Which meant they probably kept an eye on the place. Probably drove by a few times first, checked things out.
He sat in the deepest shadows of the porch, the scent of her yellow roses all around him, and watched the cars on the road. Traffic was sparse this time of the night. None of the cars that passed the house slowed. From where he was sitting, he had no way of telling whether any of the drivers were checking out her place.
He got his SUV out of the garage and drove to the end of the road then set up a one-man roadblock. Ten minutes passed before the first pickup rolled along. Mo stuck a CBP badge on his shirt, flagged the car down with his flashlight and asked for license and registration.
“Anything wrong?” the seventysomething man asked, pushing back his cowboy hat, his face leathered with old age. He squinted from the flashlight as Mo scanned the cab.
“Standard vehicle check. We’ve had some extra activity in the past week. More illegal shipments than we normally see.” Mo handed the papers back, making sure to remember the name. In the morning, he would run everyone through the system back at the office, see if anything popped up.
“Good luck,” the man said and drove away.
Mo checked the next car and the next. A pickup had two rifles on the gun rack in the back, but just regular hunting rifles. Almost everyone had at least one of those around here. No Tasers in sight and no serious firearms, either, nothing that would be used by professional smugglers.
Midnight passed by the time the first car rolled by that seemed out of place—a fancy SUV, close to the hundred-grand price tag. Mexican license plates. An Asian guy sat behind the wheel. He almost didn’t stop, but at the last moment seemed to decide not to drive around Mo. A very lucky decision on his part, since Mo wasn’t in the best of moods by that point.
He was tired and getting hungry.
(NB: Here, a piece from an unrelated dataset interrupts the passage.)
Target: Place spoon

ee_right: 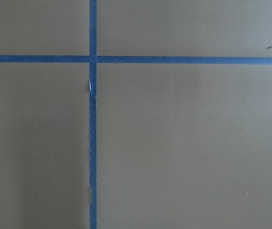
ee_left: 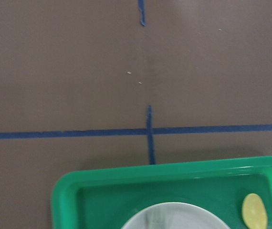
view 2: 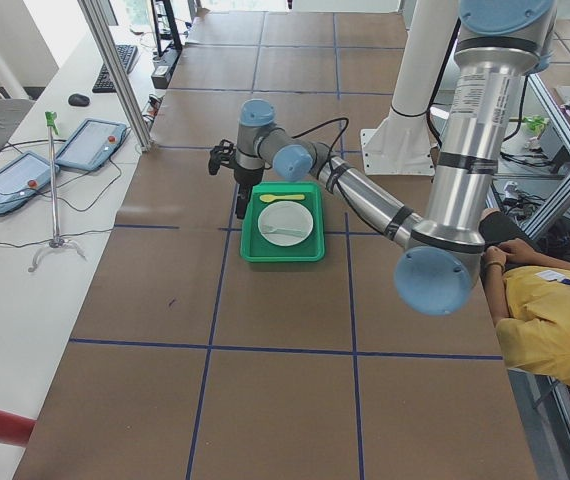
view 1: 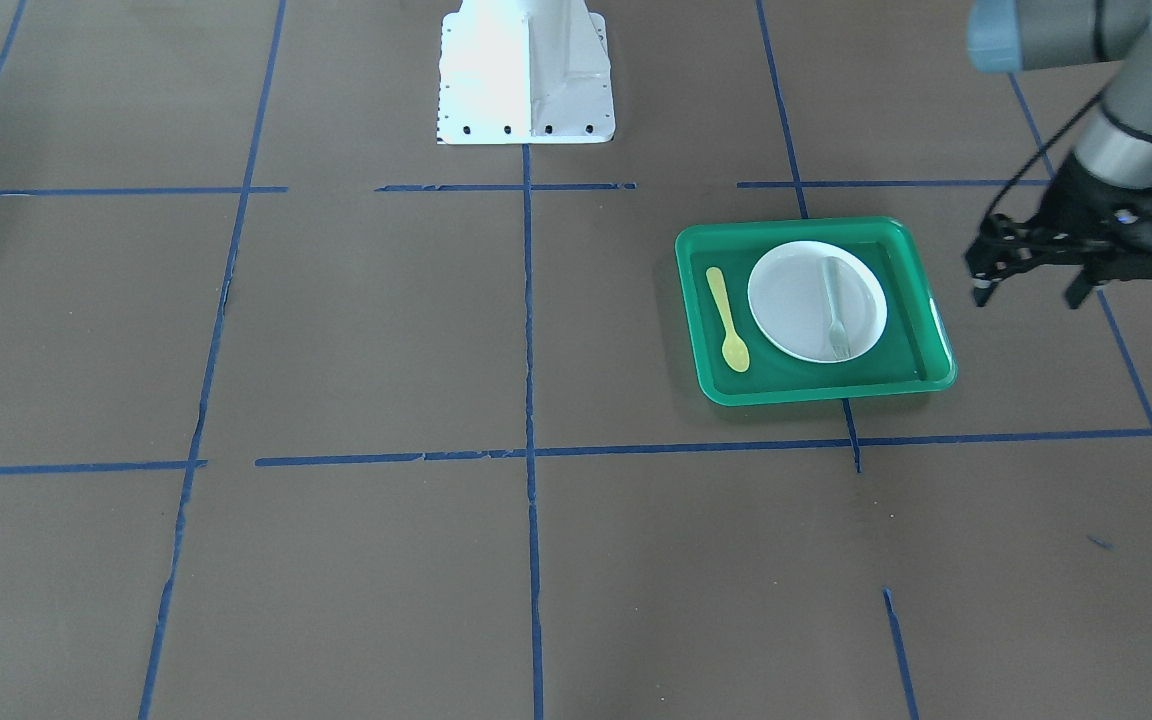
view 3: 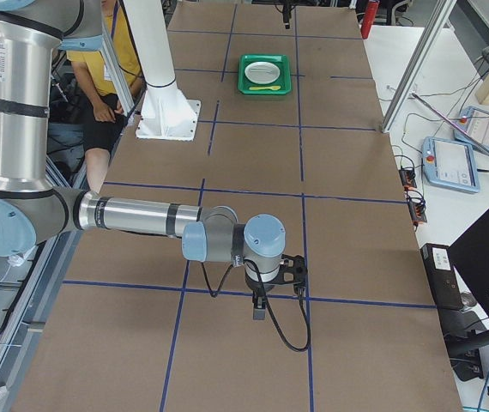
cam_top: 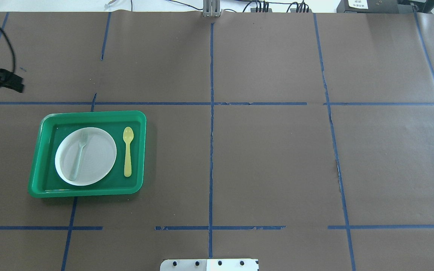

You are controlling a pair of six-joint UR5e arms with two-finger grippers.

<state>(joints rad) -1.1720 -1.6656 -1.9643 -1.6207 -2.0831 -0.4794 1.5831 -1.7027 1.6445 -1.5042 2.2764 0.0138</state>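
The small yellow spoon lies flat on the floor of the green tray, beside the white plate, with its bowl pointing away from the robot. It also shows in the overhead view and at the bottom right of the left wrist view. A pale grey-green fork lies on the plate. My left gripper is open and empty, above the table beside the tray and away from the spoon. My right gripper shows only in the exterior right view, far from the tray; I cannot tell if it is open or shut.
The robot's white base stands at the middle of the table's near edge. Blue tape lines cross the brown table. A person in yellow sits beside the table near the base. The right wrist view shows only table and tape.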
And frustrated because his mind kept returning to Molly and he had no idea why she was giving him the cold shoulder. And doubly frustrated because he was getting nothing out of the roadblock, dammit, nothing that looked suspicious or seemed like any kind of a lead.
“License and registration,” he said as he stepped up to the driver’s side window.
“I left my wallet at hotel.” The man frowned. “What is this? I’m in a hurry. I have business meetings in morning.”
Mo looked him over dispassionately, not the least impressed by the fancy car, fancy suit and tone of superiority. He panned the inside of the car with his flashlight. “You have no ID?”
“I’m Yo Tee. You call mayor about me. He tell you who I am.”
Mo glanced at his watch—almost one in the morning. “I don’t think we’ll be calling the mayor. Why don’t you get out of the car, sir.”
“I have no time. I am important person. Everyone know who I am.” He reached for the shift to put the car in Drive.
Mo reached inside and clamped his wrist. “I wouldn’t try that.”